SpaceX: Of Course I Still Love You


Falcon 9 launches with the Thai THAICOM 8 satellite (27 May 2016).

The pride of Elon Musk's private SpaceX spacecraft stable is the Falcon 9. The Falcon 9, first launched on 4 June 2010, is a reusable heavy launch lift vehicle, so named because it is powered by nine SpaceX Merlin 1C rocket engines. It has a little free-flying spacecraft crew capsule, the Dragon, attached at the top.



Musk, who co-founded PayPal, bet everything on SpaceX's Falcon programme. He mortgaged himself to the hilt, and spent every last penny after an expensive divorce (in which he paid his first ex-wife's $4 million legal fees, plus her living expenses at $20,000 per month, plus subsequent alimony), to prove this spacecraft could fly. He married, divorced, remarried and re-divorced his second wife, in a settlement that could cost him billions.

For today, see a time lapse of the Falcon 9 first-stage landing during the THAICOM 8 mission on 27 May 2016. The Falcon 9 returned to earth and landed in the Atlantic Ocean on the company's droneship, Of Course I Still Love You. The photographs from the launch and the deployment of the satellite are from SpaceX. The next challenges involve lifting heavier payloads, with the Falcon Heavy (expected in December 2016), billed as "the world's most powerful rocket." There were other ideas for heavy payload rockets, such as the Falcon X Heavy and the Falcon XX. The current plan, according to a 2 June 2016 report, is to send a SpaceX Red Dragon capsule to Mars by 2024.

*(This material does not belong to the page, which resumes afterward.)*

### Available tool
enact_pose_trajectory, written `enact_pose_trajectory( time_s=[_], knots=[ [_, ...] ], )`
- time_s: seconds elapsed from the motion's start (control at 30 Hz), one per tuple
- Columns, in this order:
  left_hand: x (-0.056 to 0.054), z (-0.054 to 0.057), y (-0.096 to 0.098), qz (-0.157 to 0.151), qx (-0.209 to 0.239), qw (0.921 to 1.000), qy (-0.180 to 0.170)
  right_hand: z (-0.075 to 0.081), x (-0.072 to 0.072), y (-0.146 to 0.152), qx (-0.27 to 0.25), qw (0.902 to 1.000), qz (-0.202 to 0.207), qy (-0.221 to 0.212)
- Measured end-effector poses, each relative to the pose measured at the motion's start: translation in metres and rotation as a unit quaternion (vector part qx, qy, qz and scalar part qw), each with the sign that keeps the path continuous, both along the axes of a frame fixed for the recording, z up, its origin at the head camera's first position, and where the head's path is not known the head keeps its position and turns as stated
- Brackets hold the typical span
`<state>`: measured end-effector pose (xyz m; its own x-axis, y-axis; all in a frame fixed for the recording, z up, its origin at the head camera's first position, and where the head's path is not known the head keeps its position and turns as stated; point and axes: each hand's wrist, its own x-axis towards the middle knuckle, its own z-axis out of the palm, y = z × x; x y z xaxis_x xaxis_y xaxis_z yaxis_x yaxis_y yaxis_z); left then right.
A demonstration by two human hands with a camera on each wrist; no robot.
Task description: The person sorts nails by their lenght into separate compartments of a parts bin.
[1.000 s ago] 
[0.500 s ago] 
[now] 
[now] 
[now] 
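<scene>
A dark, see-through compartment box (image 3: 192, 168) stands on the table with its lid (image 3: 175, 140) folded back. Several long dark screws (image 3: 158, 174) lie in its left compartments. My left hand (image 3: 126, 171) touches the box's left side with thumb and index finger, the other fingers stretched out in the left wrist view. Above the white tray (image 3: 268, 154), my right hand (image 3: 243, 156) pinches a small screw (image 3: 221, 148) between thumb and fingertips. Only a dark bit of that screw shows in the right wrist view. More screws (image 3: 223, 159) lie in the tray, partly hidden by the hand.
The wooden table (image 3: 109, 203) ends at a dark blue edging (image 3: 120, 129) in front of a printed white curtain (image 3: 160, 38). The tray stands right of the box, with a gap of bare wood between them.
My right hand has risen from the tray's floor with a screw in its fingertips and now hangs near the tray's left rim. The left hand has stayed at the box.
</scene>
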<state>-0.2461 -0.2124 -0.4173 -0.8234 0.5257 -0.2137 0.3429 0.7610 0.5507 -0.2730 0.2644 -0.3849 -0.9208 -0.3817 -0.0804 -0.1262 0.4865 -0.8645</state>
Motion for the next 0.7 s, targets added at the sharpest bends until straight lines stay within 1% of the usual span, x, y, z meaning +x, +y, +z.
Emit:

First Stage Landing, Onboard Camera (27 May 2016) Falcon 9 landing on the Of Course I Still Love You droneship. Video Source: SpaceX via Youtube.

Falcon 9 historically delivered eleven satellites into space (21 December 2015). This video, celebrating SpaceX's feat, quotes Dylan Thomas's poem, Do not go gentle into that good night (1951). Video Source: Youtube.

Caption for the above video: "'Long ago, when an early galaxy began to pour light out into the surrounding darkness, no witness could have known that billions of years later some remote clumps of rock and metal, ice and organic molecules would fall together to make place called Earth; or that life would arise and thinking beings evolve who would one day capture a little of that galactic light, and try to puzzle out what had sent it on its way. And after the earth dies, some 5 billion years from now, after it's burned to a crisp, or even swallowed by the Sun, there will be other worlds and stars and galaxies coming into being -- and they will know nothing of a place once called Earth.' - Carl Sagan"

Original promo for the Falcon Heavy (5 April 2011). Video Source: SpaceX via Youtube.

See all my posts on SpaceX.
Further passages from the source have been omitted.